Amazon Forecast provides several state-of-the-art forecasting algorithms including classic forecasting methods such as ETS, ARIMA, Prophet and deep learning approaches such as DeepAR+. Classical forecasting methods, such as Autoregressive Integrated Moving Average (ARIMA) or Exponential Smoothing (ETS), fit a single model to each individual time series, and then use that model to extrapolate the time series into the future. Amazon's Non-Parametric Time Series (NPTS) forecaster also fits a single model to each individual time series.  Unlike the naive or seasonal naive forecasters that use a fixed time index (the previous index $T-1$ or the past season $T - \tau$) as the prediction for time step $T$, NPTS randomly samples a time index $t \in \{0, \dots T-1\}$ in the past to generate a sample for the current time step $T$.

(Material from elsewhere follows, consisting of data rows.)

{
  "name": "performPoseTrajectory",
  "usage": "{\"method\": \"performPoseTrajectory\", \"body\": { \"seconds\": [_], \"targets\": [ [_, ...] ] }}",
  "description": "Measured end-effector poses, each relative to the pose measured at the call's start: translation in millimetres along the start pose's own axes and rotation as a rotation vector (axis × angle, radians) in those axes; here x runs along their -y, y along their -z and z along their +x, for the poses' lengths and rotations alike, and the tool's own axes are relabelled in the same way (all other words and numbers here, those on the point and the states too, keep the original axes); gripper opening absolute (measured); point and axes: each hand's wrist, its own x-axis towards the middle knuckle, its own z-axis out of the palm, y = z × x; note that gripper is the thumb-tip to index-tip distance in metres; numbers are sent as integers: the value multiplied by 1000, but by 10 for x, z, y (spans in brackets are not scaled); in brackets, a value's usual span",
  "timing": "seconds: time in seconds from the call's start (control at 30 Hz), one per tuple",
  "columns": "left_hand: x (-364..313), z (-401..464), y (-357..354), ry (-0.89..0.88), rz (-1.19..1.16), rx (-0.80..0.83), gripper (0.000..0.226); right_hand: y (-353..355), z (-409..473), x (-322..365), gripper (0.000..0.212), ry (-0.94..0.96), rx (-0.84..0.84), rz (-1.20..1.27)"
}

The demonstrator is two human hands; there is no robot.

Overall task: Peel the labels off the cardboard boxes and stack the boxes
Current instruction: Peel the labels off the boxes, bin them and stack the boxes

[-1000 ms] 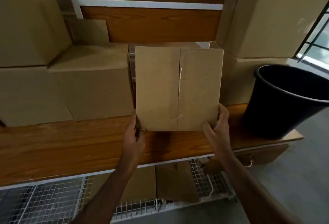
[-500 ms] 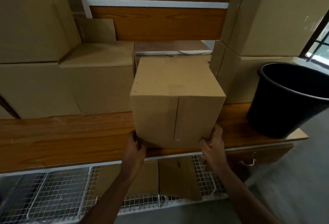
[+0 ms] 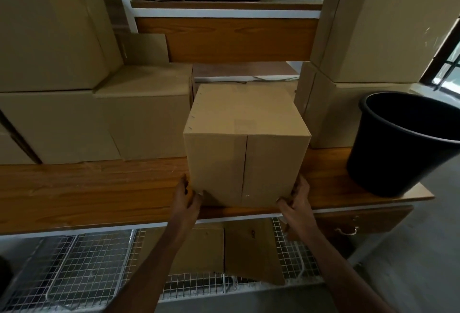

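A plain brown cardboard box [image 3: 245, 143] stands upright on the wooden shelf [image 3: 99, 188], its front face split by a vertical seam. A faint pale rectangular patch shows on its top near the front edge. My left hand [image 3: 185, 198] grips the box's lower left corner, thumb on the front face. My right hand [image 3: 296, 199] grips the lower right corner the same way. Both forearms reach up from below.
Larger cardboard boxes [image 3: 139, 113] are stacked on the shelf to the left, and two more boxes [image 3: 388, 29] are stacked at the right. A black bucket [image 3: 408, 143] stands on the shelf's right end. Flat cardboard [image 3: 251, 250] lies on the wire rack [image 3: 82, 268] below.
The box went from held up with its seamed face toward me to lowered onto the wooden shelf, its top now showing. Both hands kept hold of its bottom corners.
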Motion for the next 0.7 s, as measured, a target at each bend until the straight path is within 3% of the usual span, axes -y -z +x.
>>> {"method": "performPoseTrajectory", "body": {
  "seconds": [0.17,0.33,0.5,0.7],
  "targets": [
    [-154,1,-6,-4,-4,55,67,7,13,98,77,-5,11,-6],
    [-505,88,82,-125,-68,9,48,224,110,518,63,179,-98,3],
    [-985,114,102,-210,-154,-44,54,425,328,966,52,261,-196,-57],
    [-1165,185,111,-136,-125,-46,52,393,389,1262,56,198,-224,-13]
  ]
}}
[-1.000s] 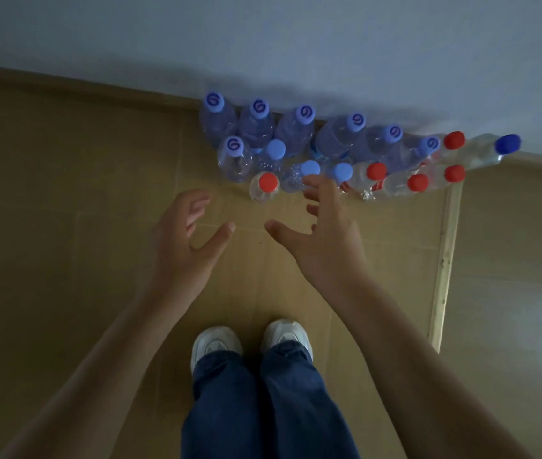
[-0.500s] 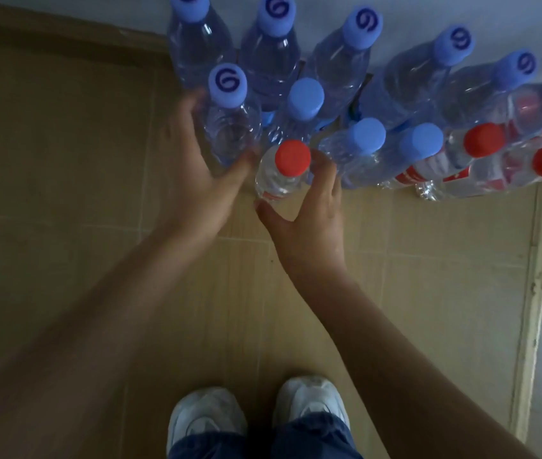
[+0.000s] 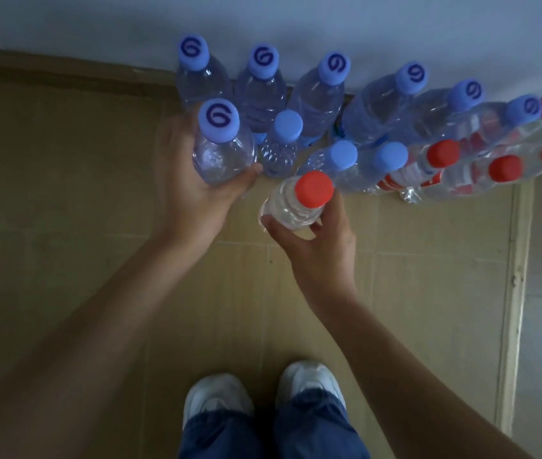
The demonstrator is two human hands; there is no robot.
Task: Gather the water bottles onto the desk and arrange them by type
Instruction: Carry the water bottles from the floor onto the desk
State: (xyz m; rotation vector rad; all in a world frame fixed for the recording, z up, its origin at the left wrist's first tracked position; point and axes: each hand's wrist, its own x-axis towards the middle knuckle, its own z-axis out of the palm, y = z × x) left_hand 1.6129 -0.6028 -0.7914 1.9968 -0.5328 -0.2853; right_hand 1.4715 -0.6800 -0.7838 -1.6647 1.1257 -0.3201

In many applications, you may encounter many similar time series across a set of cross-sectional units. Examples of such time series groupings are demand for different products, server loads, and requests for web pages. In this case, it can be beneficial to train a single model jointly over all of these time series. DeepAR+ takes this approach, outperforming the standard ARIMA and ETS methods when your dataset contains hundreds of related time series. The trained model can also be used for generating forecasts for new time series that are similar to the ones it has been trained on. While deep learning approaches can outperform standard methods, this is only possible when there is sufficient data available for training. It is not true for example when one trains a neural network with a time-series contains only a few dozens of observations. Amazon Forecast provides the best of two worlds allowing users to either choose a specific algorithm or let Amazon Forecast automatically perform model selection. 

In [None]:
base_algorithm_arn = 'arn:aws:forecast:::algorithm/'


## Step 3a. Choosing DeepAR+<a class="anchor" id="DeepAR">
    
Amazon Forecast DeepAR+ is a supervised learning algorithm for forecasting scalar (one-dimensional) time series using recurrent neural networks (RNNs). Classical forecasting methods, such as autoregressive integrated moving average (ARIMA) or exponential smoothing (ETS), fit a single model to each individual time series, and then use that model to extrapolate the time series into the future. In many applications, however, you have many similar time series across a set of cross-sectional units. These time-series groupings demand different products, server loads, and requests for web pages. In this case, it can be beneficial to train a single model jointly over all of the time series. DeepAR+ takes this approach. When your dataset contains hundreds of feature time series, the DeepAR+ algorithm outperforms the standard ARIMA and ETS methods. You can also use the trained model for generating forecasts for new time series that are similar to the ones it has been trained on.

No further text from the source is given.